TASK: Would you please repeat exactly the entries below, starting at the line with "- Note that" and ending at the line with "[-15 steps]", and nothing outside that range? Leave out the pictures.

DATA FOR THIS EXERCISE:

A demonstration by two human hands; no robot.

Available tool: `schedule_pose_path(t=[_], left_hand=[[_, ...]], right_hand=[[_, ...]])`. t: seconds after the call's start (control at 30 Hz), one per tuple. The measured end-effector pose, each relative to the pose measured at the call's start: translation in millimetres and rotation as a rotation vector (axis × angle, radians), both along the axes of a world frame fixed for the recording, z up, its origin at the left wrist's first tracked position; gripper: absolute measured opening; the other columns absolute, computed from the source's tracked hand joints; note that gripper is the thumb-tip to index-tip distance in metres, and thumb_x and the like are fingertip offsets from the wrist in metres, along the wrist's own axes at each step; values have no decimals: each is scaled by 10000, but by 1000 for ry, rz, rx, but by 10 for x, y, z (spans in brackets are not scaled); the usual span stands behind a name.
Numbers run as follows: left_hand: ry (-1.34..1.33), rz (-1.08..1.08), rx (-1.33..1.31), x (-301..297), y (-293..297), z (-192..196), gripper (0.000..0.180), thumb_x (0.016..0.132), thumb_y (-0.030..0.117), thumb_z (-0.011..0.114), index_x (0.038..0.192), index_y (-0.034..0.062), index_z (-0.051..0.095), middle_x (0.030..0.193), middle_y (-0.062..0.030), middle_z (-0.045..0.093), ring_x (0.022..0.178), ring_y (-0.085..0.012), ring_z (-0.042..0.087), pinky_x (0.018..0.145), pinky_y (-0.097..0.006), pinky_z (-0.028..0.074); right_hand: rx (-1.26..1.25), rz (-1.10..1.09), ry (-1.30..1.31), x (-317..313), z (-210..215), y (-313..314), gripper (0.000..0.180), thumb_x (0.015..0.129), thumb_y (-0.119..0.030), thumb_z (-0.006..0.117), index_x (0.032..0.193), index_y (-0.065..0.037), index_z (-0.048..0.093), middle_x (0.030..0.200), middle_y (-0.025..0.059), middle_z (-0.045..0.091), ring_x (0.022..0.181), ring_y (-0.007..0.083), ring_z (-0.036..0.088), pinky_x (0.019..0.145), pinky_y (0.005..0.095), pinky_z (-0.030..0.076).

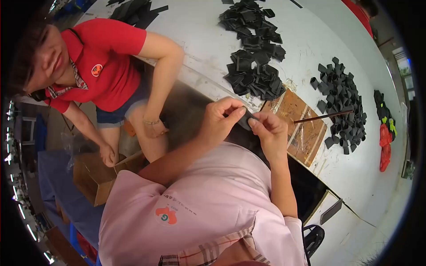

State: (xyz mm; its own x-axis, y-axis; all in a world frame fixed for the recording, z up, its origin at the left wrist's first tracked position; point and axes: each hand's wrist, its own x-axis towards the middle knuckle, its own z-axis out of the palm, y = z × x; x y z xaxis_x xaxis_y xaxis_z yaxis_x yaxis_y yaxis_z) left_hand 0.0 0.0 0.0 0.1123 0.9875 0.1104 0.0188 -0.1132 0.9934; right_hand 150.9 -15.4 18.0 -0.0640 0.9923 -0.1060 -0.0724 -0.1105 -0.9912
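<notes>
Between my two hands I hold a small black fabric piece (245, 119), pinched from both sides above the table's near edge. My left hand (222, 119) grips its left end with thumb and fingers. My right hand (268, 133) pinches the right end. Behind them, on the white table (310, 48), lies a large heap of flat black pieces (255, 53). To the right sits a pile of small folded black pieces (341, 102). A brown cardboard pad (306, 128) wrapped in clear tape lies just beyond my right hand, with a thin dark stick (321, 117) on it.
A person in a red shirt (106, 62) bends at my left, one hand in an open cardboard box (95, 177) on the floor. More black pieces (135, 13) lie at the table's far left. Red and green items (385, 133) sit at the right edge.
</notes>
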Motion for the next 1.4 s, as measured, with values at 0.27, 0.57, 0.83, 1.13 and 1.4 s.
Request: schedule_pose_path(t=[0.27, 0.57, 0.83, 1.13, 1.4], left_hand=[[205, 297, 226, -23, 837, -575, 135, 785, 94, 544, 862, -14, 570, 669, -93, 584, 616, -161, 558, 578, -271, 430], [839, 328, 21, 246, 1580, -763, 251, 701, 246, 606, 785, 19, 537, 800, -163, 581, 764, -333, 559, 658, -419, 436], [447, 274, 473, 417, 1166, -378, 168, 682, -92, 528, 772, 29, 600, 740, -87, 553, 598, -187, 539, 530, -243, 422], [-67, -167, 295, 882, 228, -110, 204, 736, -103, 511, 918, -11, 527, 845, -83, 569, 722, -155, 558, 663, -248, 455], [-434, -491, -589, 859, 391, 116, 170, 794, 110, 565, 917, -3, 541, 723, -49, 570, 611, -80, 533, 525, -189, 414]], right_hand=[[384, -292, -301, 912, 847, -322, 74, 732, -17, 587, 803, -6, 601, 694, 36, 534, 621, 96, 491, 557, 207, 391], [467, -756, -408, 1447, 699, -117, 281, 829, -128, 565, 1053, 39, 530, 823, 57, 566, 636, 66, 480, 575, 192, 398], [-88, -128, -107, 692, 79, -188, 197, 832, -158, 543, 810, 30, 596, 702, 41, 575, 614, 79, 527, 546, 197, 432], [-230, -336, 735, 623, -203, 11, 145, 838, -138, 548, 891, -4, 564, 766, 41, 603, 607, 99, 556, 566, 224, 463], [-183, -299, 544, 831, -200, -78, 97, 810, -122, 589, 830, -27, 589, 723, 16, 596, 596, 65, 532, 566, 185, 451]])
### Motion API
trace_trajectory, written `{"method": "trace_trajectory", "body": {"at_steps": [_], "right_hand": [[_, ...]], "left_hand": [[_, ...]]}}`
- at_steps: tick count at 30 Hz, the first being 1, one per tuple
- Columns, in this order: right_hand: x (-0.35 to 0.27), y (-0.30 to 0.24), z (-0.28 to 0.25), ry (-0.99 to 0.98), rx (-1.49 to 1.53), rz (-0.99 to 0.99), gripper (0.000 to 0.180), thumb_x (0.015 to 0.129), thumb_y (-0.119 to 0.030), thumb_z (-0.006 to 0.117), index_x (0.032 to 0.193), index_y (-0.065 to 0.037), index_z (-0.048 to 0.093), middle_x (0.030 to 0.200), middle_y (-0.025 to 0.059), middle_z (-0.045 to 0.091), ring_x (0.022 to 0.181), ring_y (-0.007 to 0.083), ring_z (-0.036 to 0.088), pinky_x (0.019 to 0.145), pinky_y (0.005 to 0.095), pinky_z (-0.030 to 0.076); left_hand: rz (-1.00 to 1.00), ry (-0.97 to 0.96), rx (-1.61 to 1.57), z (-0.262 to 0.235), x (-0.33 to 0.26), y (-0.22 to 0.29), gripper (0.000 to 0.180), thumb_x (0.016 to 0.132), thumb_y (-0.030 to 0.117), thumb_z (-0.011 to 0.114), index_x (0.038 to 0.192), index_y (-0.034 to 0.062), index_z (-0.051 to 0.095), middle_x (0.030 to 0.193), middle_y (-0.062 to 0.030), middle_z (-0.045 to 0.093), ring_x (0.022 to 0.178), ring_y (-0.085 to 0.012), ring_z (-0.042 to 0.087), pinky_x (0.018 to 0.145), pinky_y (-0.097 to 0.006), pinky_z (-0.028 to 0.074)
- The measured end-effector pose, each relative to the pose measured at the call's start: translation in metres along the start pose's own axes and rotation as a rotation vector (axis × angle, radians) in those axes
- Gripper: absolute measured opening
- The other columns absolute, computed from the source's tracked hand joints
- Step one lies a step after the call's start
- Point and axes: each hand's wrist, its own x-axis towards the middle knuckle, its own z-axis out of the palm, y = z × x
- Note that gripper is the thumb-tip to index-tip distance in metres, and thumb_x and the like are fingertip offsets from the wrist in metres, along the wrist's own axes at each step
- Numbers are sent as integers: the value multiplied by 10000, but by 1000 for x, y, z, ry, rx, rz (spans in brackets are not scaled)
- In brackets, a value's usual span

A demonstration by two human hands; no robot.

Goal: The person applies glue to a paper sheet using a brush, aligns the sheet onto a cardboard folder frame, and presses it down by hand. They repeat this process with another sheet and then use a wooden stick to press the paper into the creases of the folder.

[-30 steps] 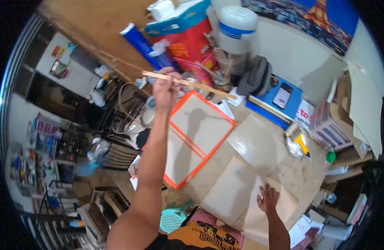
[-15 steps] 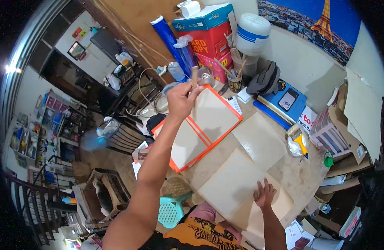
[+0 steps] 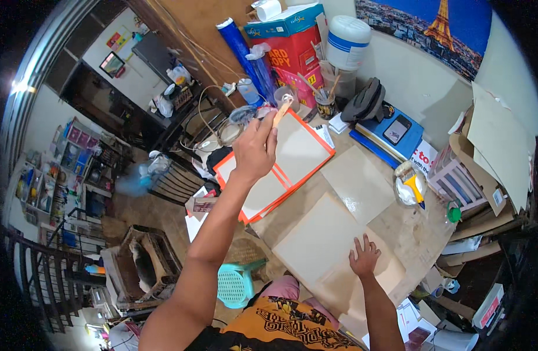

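Left hand: we see our left hand (image 3: 254, 153) raised over the far-left part of the table (image 3: 412, 237), fingers clenched around a thin wooden stick (image 3: 280, 112).
Stick: it points up and away from us, its tip above the orange-bordered boards (image 3: 295, 158); the lower end is hidden in our fist, and we cannot make out whether it carries bristles.
Right hand: our right hand (image 3: 364, 258) lies flat and released, fingers spread, gripping nothing, pressing on the near pale sheet (image 3: 318, 240).
Pale sheets: a second glossy pale sheet (image 3: 359, 184) lies just beyond the first, beside the orange-bordered boards.
Back of table: a jar of brushes (image 3: 325, 105), a red and blue carton (image 3: 289, 44) and a white tub (image 3: 346, 42) stand by the wall.
Right side: a yellow-handled tool (image 3: 414, 182) rests in a clear bowl.
Floor: a teal stool (image 3: 237, 284) stands near our knees.
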Motion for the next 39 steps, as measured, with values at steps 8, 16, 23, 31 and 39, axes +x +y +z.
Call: {"method": "trace_trajectory", "body": {"at_steps": [8,16,23,31,39], "right_hand": [[3,2,5,-32,-77,4,513,790,-363,584,1278,-214,543,1412,89,401,1102,302,437,834,508,336],[4,3,0,-191,-72,111,510,783,-391,595,1272,-256,539,1434,53,393,1119,310,467,854,549,351],[9,-1,-1,-147,-91,114,482,725,-343,627,1199,-263,594,1391,53,449,1070,294,450,846,492,332],[4,2,6,-199,-58,152,486,755,-408,620,1224,-297,566,1389,74,444,1081,324,474,870,542,340],[6,2,9,-74,-158,83,474,722,-387,612,1185,-293,589,1357,44,443,1052,286,444,844,486,321]], "left_hand": [[-254,139,-467,57,28,-58,70,806,58,667,835,-2,646,681,-63,594,600,-107,540,561,-264,432],[-150,238,-418,190,153,-96,138,854,160,635,851,22,624,649,-91,609,571,-171,578,570,-325,459],[-253,-42,-584,331,171,-125,173,822,147,660,892,1,601,761,-170,632,694,-309,640,642,-410,486],[-41,-138,-318,392,142,-102,268,768,196,712,896,-14,605,928,-269,612,914,-419,611,792,-484,497],[-174,-483,-147,418,148,-90,186,749,138,637,786,-42,667,828,-292,638,801,-446,640,744,-498,519]]}}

EXERCISE OUTPUT:
- Note that gripper is the thumb-tip to index-tip distance in metres, and thumb_x and the like are fingertip offsets from the wrist in metres, along the wrist's own axes at each step
- Numbers are sent as integers: the value multiplied by 10000, but by 1000 for x, y, z, ry, rx, rz (spans in brackets are not scaled)
- In brackets, a value's usual span

A demonstration by two human hands; no robot.

Goal: The person applies glue to a paper sheet using a brush, aligns the sheet onto a cardboard folder frame, and presses it down by hand. They repeat this process with another sheet and then use a wooden stick to press the paper into the creases of the folder.

[-30 steps] 
[-15 steps] 

There is no more to this output.